### TASK GOAL
A faithful transcription is wanted of the lines from the top of the material through the line that holds "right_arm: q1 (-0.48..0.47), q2", both ends included, leaving out the pictures.
────────
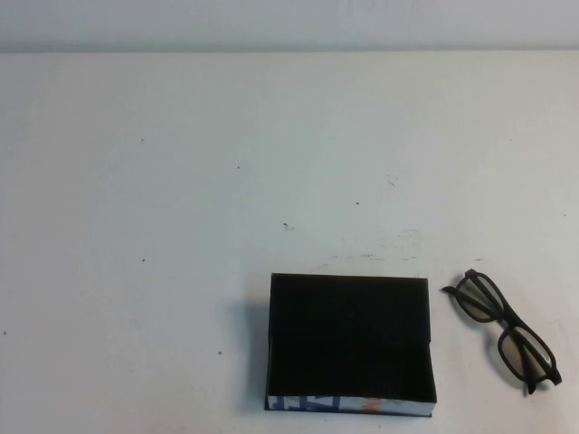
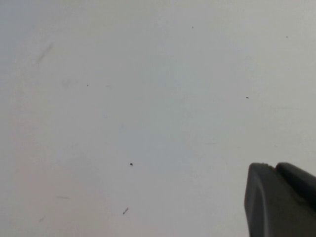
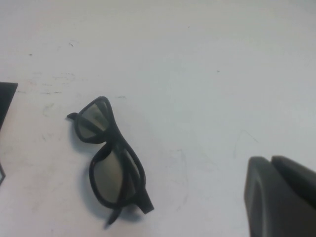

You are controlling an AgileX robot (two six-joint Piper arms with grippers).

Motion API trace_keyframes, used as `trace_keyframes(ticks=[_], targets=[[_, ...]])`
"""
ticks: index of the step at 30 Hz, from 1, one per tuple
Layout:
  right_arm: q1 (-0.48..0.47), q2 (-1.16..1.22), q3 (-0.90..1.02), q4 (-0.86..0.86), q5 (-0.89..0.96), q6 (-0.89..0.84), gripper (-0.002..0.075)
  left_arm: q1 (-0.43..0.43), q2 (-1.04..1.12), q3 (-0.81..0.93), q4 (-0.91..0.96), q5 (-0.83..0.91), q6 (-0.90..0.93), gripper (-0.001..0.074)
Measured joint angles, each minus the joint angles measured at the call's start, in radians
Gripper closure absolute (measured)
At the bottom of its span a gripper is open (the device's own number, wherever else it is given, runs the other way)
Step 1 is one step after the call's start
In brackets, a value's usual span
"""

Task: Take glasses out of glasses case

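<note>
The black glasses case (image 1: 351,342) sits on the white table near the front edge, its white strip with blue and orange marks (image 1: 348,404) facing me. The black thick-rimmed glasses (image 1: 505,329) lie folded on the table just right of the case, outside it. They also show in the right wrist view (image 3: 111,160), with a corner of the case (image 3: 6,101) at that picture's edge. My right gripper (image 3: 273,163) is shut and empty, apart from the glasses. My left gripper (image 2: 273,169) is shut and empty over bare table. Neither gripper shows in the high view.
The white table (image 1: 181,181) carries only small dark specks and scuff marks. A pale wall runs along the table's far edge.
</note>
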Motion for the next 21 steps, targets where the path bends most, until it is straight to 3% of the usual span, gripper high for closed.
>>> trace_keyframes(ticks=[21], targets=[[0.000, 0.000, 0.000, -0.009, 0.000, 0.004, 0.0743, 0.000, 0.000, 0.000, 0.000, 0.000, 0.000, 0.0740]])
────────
### PROBLEM SOLUTION
You are controlling an AgileX robot (two six-joint Piper arms with grippers).

Motion API trace_keyframes, used as `trace_keyframes(ticks=[_], targets=[[_, ...]])`
"""
ticks: index of the step at 30 Hz, from 1, one per tuple
Layout:
  right_arm: q1 (-0.48..0.47), q2 (-1.16..1.22), q3 (-0.90..1.02), q4 (-0.86..0.86), q5 (-0.89..0.96), q6 (-0.89..0.84), gripper (-0.002..0.075)

This finishes the answer.